The playlist is a mile wide and an inch deep.
But we need more sources of music than just JACK, and JACK has a horrendous jaded announcer voice and phoney self-mocking attitude that is nauseatingly juvenile.
The listeners who like the Jack music have been pretty much found to hate DJs, and they like the "anti-jock" attitude. The music and the attitude go together. When Jack station, like Chicago, have tried high profile personalities, they tank.
Differnet subject....KRTH definitely uses the "platooning" method you describe. I'll use "Classical Gas" as an example. That chestnut pops into their playlist every so often, then promptly disappears. It's a good strategy.
To me, it looks like a fill song. Maybe a manual fill... "fill" meaning a song you use if the scheduler does not come up with something and gives an unscheduled position. I know one station where this kind of category has a median turn of 79 days, but the low end is about 12 days and the high end a whopping 210 days.
But nothing substitutes for an authentically deep playlist. Keep it small, and you will eventually die.
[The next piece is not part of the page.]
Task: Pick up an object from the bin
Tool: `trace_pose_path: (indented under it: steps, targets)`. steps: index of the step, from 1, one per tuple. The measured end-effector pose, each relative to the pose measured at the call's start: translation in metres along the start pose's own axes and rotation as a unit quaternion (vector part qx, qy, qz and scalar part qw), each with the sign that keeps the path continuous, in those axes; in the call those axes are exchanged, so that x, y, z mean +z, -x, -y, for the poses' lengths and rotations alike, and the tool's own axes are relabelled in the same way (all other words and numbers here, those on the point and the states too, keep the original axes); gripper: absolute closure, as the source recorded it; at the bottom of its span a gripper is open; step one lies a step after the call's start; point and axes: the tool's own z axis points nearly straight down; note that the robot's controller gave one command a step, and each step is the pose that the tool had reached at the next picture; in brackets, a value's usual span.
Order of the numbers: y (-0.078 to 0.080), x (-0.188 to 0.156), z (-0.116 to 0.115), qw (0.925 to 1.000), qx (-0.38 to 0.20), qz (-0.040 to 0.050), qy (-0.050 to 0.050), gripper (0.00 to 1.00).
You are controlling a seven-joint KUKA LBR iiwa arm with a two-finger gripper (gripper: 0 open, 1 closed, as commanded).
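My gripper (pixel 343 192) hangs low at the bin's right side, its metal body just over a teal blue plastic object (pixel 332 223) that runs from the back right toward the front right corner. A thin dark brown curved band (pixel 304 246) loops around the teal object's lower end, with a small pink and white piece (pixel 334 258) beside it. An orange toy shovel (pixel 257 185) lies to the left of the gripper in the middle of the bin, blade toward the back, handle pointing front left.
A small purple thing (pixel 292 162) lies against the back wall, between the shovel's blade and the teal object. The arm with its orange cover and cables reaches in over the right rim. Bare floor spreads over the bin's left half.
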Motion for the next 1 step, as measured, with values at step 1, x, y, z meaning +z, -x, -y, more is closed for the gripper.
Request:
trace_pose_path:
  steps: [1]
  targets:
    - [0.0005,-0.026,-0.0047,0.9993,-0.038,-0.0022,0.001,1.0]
Substitute "deep" for "tight" and "small" for "broad" and you are right. Your statement, as is, is a sure-fire, guaranteed formula for ratings disaster and the industry history is littered with fine examples of changed formats and fired PDs who were the results of a deep library format.
TheBigA said:scooty430 said:How about you? Do YOU like listening to Brown Eyed Girl over and over? If so, why? Help me to understand the appeal.
I don't. I have a life. But when the song comes on, I always turn it up and sing with the chorus. La dee da.
By the same token, I have thousands and thousands of records (yes, vinyl) and can listen to every song Them or Van ever recorded. I even own the Shadows of Knight's follow-up to "Gloria." So I can quote all the record geek stuff for you. But I also understand that not everyone is a geek like me, and they just want to hear their favorite songs. For them, there's radio.
scooty430 said:I miss, though, the times when radio could introduce me to something like Van, something like "Into the Mystic" rather than just Moondance. This is why people like Pandora - it says, "hey, how about this song?"
scooty430 said:Big picture, every song is unfamiliar to everybody at some point. The idea that you can never play unfamiliar songs is patently absurd. You have to.
DavidEduardo said:scooty430 said:Big picture, every song is unfamiliar to everybody at some point. The idea that you can never play unfamiliar songs is patently absurd. You have to.
... not on stations that create listener expectations of presenting familiar and favorite songs. That's their whole appeal, in fact, and presenting songs that are unfamiliar or a hazy memory violates expectations and kills TSL. I've seen this on specialty shows that go deep or focus on a particular aspect of music of the past, using MediaMonitor tracking, and those unfamiliar or only vaguely familiar songs are killers. End result: those specialty shows are gone, and ratings are up nearly 200%.